Each record that follows is to be reproduced verbatim.

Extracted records

---+---

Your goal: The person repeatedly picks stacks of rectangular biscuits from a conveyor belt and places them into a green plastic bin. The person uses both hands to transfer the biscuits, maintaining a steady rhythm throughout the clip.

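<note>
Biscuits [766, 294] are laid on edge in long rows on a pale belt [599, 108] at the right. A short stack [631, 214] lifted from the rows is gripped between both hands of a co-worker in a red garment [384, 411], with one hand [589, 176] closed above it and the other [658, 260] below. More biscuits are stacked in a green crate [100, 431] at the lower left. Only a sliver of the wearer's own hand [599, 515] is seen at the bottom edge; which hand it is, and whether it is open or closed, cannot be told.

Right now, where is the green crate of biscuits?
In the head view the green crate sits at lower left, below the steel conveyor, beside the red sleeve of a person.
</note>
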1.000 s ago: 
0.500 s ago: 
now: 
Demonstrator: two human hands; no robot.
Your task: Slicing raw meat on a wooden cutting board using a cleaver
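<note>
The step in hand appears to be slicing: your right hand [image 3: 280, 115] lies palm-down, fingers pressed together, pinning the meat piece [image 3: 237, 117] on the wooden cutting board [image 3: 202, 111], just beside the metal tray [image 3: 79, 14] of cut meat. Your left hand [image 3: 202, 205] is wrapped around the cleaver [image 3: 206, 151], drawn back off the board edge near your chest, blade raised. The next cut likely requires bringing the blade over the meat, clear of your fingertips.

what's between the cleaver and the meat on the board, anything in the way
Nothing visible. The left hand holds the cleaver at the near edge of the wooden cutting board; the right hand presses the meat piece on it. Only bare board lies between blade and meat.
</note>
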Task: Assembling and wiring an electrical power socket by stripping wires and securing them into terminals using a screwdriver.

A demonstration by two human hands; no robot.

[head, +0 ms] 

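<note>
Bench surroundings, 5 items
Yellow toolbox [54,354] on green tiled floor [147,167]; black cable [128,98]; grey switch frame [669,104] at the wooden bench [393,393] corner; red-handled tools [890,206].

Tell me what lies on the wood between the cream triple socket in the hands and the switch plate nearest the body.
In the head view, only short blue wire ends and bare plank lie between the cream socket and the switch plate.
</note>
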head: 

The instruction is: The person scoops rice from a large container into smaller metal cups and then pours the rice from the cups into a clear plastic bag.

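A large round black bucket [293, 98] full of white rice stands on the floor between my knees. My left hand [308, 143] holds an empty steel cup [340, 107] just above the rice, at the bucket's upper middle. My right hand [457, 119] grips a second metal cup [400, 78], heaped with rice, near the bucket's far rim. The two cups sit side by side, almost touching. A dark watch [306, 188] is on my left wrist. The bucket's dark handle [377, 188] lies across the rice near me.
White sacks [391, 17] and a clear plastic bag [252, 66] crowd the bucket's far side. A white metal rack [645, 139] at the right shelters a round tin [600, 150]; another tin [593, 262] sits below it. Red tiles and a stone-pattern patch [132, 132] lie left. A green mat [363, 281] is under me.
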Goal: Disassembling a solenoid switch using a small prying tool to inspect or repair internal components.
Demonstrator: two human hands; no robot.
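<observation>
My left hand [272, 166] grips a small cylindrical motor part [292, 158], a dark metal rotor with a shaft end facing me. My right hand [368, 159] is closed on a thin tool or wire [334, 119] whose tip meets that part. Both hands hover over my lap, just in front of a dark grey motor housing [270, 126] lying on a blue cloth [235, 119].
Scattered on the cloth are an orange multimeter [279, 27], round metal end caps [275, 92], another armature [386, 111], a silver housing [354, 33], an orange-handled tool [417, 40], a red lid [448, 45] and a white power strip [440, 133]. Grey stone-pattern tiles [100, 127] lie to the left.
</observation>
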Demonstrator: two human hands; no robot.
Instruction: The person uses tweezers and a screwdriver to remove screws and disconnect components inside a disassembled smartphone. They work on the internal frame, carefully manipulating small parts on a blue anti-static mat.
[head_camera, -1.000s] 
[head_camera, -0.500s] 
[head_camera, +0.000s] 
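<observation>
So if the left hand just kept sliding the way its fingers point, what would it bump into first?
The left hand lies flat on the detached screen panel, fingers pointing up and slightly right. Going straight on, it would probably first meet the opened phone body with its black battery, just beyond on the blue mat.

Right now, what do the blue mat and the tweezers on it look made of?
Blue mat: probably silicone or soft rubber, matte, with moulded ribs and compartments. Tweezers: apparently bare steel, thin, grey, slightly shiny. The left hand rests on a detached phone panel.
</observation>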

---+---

## RESPONSE AREA
Your goal: The person repeatedly picks stacks of rectangular biscuits from a conveyor belt and places them into a green plastic bin. The person uses both hands to transfer the biscuits, maintaining a steady rhythm throughout the clip.

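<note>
Biscuits [766, 294] are laid on edge in long rows on a pale belt [599, 108] at the right. A short stack [631, 214] lifted from the rows is gripped between both hands of a co-worker in a red garment [384, 411], with one hand [589, 176] closed above it and the other [658, 260] below. More biscuits are stacked in a green crate [100, 431] at the lower left. Only a sliver of the wearer's own hand [599, 515] is seen at the bottom edge; which hand it is, and whether it is open or closed, cannot be told.

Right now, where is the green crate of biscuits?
In the head view the green crate sits at lower left, below the steel conveyor, beside the red sleeve of a person.
</note>
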1.000 s ago: 
0.500 s ago: 
now: 
Demonstrator: two human hands; no robot.
Your task: Slicing raw meat on a wooden cutting board using a cleaver
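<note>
The step in hand appears to be slicing: your right hand [image 3: 280, 115] lies palm-down, fingers pressed together, pinning the meat piece [image 3: 237, 117] on the wooden cutting board [image 3: 202, 111], just beside the metal tray [image 3: 79, 14] of cut meat. Your left hand [image 3: 202, 205] is wrapped around the cleaver [image 3: 206, 151], drawn back off the board edge near your chest, blade raised. The next cut likely requires bringing the blade over the meat, clear of your fingertips.

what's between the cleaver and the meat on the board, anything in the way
Nothing visible. The left hand holds the cleaver at the near edge of the wooden cutting board; the right hand presses the meat piece on it. Only bare board lies between blade and meat.
</note>
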Task: Assembling and wiring an electrical power socket by stripping wires and securing them into terminals using a screwdriver.

A demonstration by two human hands; no robot.

[head, +0 ms] 

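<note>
Bench surroundings, 5 items
Yellow toolbox [54,354] on green tiled floor [147,167]; black cable [128,98]; grey switch frame [669,104] at the wooden bench [393,393] corner; red-handled tools [890,206].

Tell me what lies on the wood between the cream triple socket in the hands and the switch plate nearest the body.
In the head view, only short blue wire ends and bare plank lie between the cream socket and the switch plate.
</note>
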head: 

The instruction is: The person scoops rice from a large container into smaller metal cups and then pours the rice from the cups into a clear plastic bag.

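A large round black bucket [293, 98] full of white rice stands on the floor between my knees. My left hand [308, 143] holds an empty steel cup [340, 107] just above the rice, at the bucket's upper middle. My right hand [457, 119] grips a second metal cup [400, 78], heaped with rice, near the bucket's far rim. The two cups sit side by side, almost touching. A dark watch [306, 188] is on my left wrist. The bucket's dark handle [377, 188] lies across the rice near me.
White sacks [391, 17] and a clear plastic bag [252, 66] crowd the bucket's far side. A white metal rack [645, 139] at the right shelters a round tin [600, 150]; another tin [593, 262] sits below it. Red tiles and a stone-pattern patch [132, 132] lie left. A green mat [363, 281] is under me.
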Goal: Disassembling a solenoid switch using a small prying tool to inspect or repair internal components.
Demonstrator: two human hands; no robot.
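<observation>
My left hand [272, 166] grips a small cylindrical motor part [292, 158], a dark metal rotor with a shaft end facing me. My right hand [368, 159] is closed on a thin tool or wire [334, 119] whose tip meets that part. Both hands hover over my lap, just in front of a dark grey motor housing [270, 126] lying on a blue cloth [235, 119].
Scattered on the cloth are an orange multimeter [279, 27], round metal end caps [275, 92], another armature [386, 111], a silver housing [354, 33], an orange-handled tool [417, 40], a red lid [448, 45] and a white power strip [440, 133]. Grey stone-pattern tiles [100, 127] lie to the left.
</observation>
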Demonstrator: two human hands; no robot.
Instruction: The person uses tweezers and a screwdriver to remove screws and disconnect components inside a disassembled smartphone. They work on the internal frame, carefully manipulating small parts on a blue anti-static mat.
[head_camera, -1.000s] 
[head_camera, -0.500s] 
[head_camera, +0.000s] 
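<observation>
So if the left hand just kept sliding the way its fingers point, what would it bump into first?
The left hand lies flat on the detached screen panel, fingers pointing up and slightly right. Going straight on, it would probably first meet the opened phone body with its black battery, just beyond on the blue mat.

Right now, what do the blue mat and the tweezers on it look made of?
Blue mat: probably silicone or soft rubber, matte, with moulded ribs and compartments. Tweezers: apparently bare steel, thin, grey, slightly shiny. The left hand rests on a detached phone panel.
</observation>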

Nothing further belongs to this answer.